Assignment | Go over the entries below line by line, copying each one that contains the word "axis".

+++ The input +++

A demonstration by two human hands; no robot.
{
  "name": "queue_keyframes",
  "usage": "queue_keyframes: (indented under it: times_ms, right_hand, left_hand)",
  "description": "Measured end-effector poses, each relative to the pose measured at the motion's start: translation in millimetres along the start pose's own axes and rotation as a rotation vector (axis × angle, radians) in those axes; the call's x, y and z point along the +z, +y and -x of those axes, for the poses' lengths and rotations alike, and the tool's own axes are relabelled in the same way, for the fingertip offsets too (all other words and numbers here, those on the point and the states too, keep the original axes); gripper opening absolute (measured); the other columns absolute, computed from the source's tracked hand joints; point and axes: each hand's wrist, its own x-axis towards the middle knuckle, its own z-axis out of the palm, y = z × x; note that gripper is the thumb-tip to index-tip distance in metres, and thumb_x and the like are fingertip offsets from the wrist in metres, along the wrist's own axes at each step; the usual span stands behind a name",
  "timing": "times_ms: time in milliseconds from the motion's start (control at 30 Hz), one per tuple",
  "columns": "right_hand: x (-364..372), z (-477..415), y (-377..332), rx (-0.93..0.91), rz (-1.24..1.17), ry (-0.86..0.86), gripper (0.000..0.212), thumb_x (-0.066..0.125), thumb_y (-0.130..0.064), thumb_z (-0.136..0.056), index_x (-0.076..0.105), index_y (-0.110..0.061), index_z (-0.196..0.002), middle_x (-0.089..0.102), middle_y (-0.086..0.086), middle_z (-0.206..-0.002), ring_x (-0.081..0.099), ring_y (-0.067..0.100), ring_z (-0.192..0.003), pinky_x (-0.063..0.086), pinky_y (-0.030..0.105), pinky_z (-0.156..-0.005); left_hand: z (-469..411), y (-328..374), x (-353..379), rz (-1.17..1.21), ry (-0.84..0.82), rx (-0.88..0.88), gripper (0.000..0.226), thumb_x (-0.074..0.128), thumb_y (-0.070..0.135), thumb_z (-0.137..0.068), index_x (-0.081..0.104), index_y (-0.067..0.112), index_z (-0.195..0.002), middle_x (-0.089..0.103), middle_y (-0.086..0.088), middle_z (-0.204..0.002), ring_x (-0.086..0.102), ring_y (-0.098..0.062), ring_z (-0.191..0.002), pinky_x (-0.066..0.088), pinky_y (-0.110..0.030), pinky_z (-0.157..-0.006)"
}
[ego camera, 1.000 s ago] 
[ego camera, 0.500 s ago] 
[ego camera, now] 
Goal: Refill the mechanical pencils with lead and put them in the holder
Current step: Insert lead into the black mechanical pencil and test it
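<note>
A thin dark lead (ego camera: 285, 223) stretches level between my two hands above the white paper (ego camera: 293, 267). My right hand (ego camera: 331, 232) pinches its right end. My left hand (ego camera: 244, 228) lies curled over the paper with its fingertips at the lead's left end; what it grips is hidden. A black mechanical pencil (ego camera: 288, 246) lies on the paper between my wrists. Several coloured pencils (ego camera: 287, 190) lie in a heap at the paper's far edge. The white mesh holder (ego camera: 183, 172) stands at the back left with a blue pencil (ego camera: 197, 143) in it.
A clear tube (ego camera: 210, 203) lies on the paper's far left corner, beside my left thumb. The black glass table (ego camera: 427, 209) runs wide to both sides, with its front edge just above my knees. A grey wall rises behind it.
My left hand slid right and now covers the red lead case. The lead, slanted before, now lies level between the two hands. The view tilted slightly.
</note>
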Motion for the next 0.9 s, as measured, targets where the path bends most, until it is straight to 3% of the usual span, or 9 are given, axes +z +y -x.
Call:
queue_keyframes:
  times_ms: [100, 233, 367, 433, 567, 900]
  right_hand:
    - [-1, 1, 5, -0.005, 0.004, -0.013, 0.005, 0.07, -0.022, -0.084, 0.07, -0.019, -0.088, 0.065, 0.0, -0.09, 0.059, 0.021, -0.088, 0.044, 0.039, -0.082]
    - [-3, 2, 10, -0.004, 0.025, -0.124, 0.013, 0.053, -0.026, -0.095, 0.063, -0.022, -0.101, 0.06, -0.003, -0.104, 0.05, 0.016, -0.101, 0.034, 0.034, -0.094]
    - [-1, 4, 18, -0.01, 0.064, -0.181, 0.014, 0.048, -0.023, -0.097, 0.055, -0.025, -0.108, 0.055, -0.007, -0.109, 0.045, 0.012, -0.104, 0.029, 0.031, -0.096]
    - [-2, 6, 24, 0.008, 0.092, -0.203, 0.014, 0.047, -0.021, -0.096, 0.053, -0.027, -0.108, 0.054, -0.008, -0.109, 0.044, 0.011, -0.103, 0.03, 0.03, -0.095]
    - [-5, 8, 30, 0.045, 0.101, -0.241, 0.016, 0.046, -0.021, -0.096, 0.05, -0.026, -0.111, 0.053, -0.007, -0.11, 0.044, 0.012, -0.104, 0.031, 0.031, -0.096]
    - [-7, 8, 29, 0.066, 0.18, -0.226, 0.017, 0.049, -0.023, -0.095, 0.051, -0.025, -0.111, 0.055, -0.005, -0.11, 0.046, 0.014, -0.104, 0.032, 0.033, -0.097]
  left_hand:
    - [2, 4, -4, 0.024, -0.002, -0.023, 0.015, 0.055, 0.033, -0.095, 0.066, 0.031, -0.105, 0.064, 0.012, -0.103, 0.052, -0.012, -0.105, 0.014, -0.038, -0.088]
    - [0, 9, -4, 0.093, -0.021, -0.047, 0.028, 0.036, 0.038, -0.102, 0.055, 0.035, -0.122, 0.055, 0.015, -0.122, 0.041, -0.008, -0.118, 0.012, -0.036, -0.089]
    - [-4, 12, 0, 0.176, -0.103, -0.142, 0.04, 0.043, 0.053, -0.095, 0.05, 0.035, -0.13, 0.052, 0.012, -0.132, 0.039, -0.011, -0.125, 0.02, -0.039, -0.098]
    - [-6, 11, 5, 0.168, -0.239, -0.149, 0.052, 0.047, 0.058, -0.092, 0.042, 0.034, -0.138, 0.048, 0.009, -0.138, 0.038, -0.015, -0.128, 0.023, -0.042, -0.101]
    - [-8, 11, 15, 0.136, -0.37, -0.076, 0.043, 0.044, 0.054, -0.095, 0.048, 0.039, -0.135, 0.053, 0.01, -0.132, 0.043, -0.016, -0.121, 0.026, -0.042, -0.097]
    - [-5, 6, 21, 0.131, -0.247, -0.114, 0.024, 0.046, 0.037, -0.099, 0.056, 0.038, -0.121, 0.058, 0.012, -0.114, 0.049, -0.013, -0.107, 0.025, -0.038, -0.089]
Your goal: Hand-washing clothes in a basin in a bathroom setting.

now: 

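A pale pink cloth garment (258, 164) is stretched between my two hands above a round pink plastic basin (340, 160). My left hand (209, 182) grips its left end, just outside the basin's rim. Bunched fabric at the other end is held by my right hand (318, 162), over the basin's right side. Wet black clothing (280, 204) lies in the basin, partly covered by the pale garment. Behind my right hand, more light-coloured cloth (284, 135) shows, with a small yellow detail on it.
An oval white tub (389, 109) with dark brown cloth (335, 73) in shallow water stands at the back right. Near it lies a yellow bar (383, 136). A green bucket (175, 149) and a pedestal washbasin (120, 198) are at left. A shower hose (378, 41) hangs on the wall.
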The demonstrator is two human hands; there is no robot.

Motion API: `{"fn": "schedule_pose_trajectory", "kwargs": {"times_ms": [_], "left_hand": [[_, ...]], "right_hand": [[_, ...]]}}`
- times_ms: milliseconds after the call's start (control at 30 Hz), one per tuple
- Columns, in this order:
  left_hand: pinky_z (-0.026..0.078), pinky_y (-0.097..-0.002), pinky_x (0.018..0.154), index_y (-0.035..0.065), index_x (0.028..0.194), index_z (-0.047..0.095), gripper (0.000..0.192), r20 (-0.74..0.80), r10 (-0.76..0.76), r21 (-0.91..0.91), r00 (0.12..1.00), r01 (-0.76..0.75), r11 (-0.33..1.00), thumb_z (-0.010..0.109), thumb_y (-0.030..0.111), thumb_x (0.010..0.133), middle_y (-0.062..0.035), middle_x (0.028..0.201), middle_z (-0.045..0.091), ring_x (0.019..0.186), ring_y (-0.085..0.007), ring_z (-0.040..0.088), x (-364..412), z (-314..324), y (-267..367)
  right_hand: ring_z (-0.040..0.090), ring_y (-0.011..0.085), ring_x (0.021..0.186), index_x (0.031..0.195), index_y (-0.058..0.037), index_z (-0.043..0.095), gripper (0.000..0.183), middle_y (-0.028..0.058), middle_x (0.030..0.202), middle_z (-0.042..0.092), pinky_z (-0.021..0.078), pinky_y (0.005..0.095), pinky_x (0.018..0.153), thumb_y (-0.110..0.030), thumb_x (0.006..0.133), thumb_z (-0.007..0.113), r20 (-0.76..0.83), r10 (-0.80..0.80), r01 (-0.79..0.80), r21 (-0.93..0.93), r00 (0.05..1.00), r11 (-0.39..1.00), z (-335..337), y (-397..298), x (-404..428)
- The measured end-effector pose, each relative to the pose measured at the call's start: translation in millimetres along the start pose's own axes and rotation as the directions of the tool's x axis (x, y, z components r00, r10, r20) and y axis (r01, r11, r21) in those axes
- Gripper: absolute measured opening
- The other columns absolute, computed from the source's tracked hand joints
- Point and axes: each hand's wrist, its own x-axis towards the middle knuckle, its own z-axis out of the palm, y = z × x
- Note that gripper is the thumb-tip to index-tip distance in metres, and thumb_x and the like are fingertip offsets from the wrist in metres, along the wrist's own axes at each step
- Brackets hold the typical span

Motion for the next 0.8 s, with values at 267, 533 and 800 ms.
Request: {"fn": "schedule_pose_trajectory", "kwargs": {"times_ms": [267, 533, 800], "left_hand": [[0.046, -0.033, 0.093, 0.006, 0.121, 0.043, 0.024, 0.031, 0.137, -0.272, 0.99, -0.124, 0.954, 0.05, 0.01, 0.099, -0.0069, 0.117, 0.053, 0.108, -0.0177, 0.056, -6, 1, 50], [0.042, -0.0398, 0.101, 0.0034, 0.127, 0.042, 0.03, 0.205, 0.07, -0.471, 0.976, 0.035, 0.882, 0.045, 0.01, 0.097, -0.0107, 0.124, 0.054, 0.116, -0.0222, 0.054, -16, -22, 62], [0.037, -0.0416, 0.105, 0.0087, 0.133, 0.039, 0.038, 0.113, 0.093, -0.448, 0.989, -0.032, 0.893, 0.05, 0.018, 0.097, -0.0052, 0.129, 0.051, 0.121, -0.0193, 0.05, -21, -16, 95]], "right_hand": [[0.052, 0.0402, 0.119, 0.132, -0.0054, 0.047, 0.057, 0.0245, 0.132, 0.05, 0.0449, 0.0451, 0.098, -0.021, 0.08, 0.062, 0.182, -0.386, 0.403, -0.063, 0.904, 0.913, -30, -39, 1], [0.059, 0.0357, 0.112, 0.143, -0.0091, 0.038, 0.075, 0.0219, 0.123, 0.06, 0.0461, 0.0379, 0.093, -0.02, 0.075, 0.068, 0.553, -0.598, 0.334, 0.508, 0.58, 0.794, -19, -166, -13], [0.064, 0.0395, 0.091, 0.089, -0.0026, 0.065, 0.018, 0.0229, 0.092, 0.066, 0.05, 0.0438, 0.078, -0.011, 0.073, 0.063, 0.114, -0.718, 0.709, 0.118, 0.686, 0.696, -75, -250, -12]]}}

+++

Written answer |
  "description": "Measured end-effector poses, each relative to the pose measured at the motion's start: translation in millimetres along the start pose's own axes and rotation as a rotation vector (axis × angle, radians) in those axes; the call's x, y and z point along the +z, +y and -x of those axes, for the poses' lengths and rotations alike, and the tool's own axes are relabelled in the same way, for the fingertip offsets too (all other words and numbers here, those on the point and the states too, keep the original axes); gripper opening absolute (measured); the other columns absolute, computed from the source's tracked hand joints; point and axes: each hand's wrist, its own x-axis towards the middle knuckle, its own z-axis out of the palm, y = z × x; note that gripper is the thumb-tip to index-tip distance in metres, and thumb_x and the like are fingertip offsets from the wrist in metres, along the wrist's own axes at each step; the usual span stands behind a name",
- The measured end-effector pose, each relative to the pose measured at the call's start: translation in millimetres along the start pose's own axes and rotation as the directions of the tool's x axis (x, y, z components r00, r10, r20) and y axis (r01, r11, r21) in those axes
- Point and axes: each hand's wrist, its own x-axis towards the middle knuckle, its own z-axis out of the palm, y = z × x

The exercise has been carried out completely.